Overall, it’s an interesting read with a clever idea at its core, but I felt it was just too complex.
This is likely Jane Casey's best book (so far) and I would know, I read them all. The story is start in a remote area of Ireland where you would think a straight forward crime has happened except for the absence of a body. Then comes the interrogation of the witness/suspect. The job of the detectives is to disentangle the truth from the lies, to gather evidence and other testimonies to reconstitute months of people's life leading to what looks like a murder while having no body. As the story goes the characters build up narratives that mostly make sense except for that little details that might make everything falls apart. Are people really who they say they are? Did things happen the way they are telling us it did? How many people were actually there? Who is friend with who and who is being used? Every time you think you finally got it, the how, the who, the why, something new drops and makes you doubt your conclusion.

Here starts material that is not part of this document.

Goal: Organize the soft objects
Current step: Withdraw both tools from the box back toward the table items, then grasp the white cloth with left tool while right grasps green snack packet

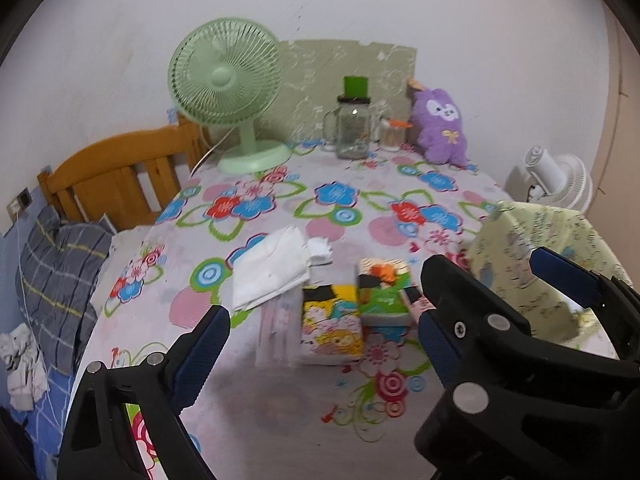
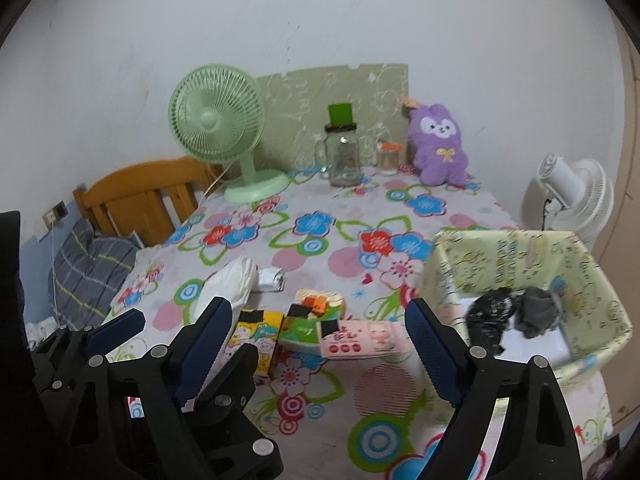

Absolutely brilliant use of unreliable narrators.
Well, I couldn't put this down, I was absolutely glued to my Kindle. Ruth is spending a month in a cottage in an isolated place in Ireland with her friend Maura. Ruth wakes one morning to find herself covered in blood. But it's not hers, and there is no body, and Maura is missing. Ben Butler and Liam Farrell are sent to interview Ruth. Is she a witness or a suspect? So, Ruth tells her story from the beginning. I loved the dynamics of Ben and Liam. Good cop, bad cop and I'd like to see them in another book. Ruth was a strange character. She came across as meek and mild. Allowing herself to be led by Maura. Although half the book is Ruth being interviewed/ telling her story, there were plenty of twists and turns to keep you gripped. Towards the end, the pace really picked up, and there are some jaw-dropping moments. An absolutely fantastic read. Deservedly 5 stars. Thanks to Netgalley and HarperCollins UK HarperFiction for the invitation to read this in return for an honest review.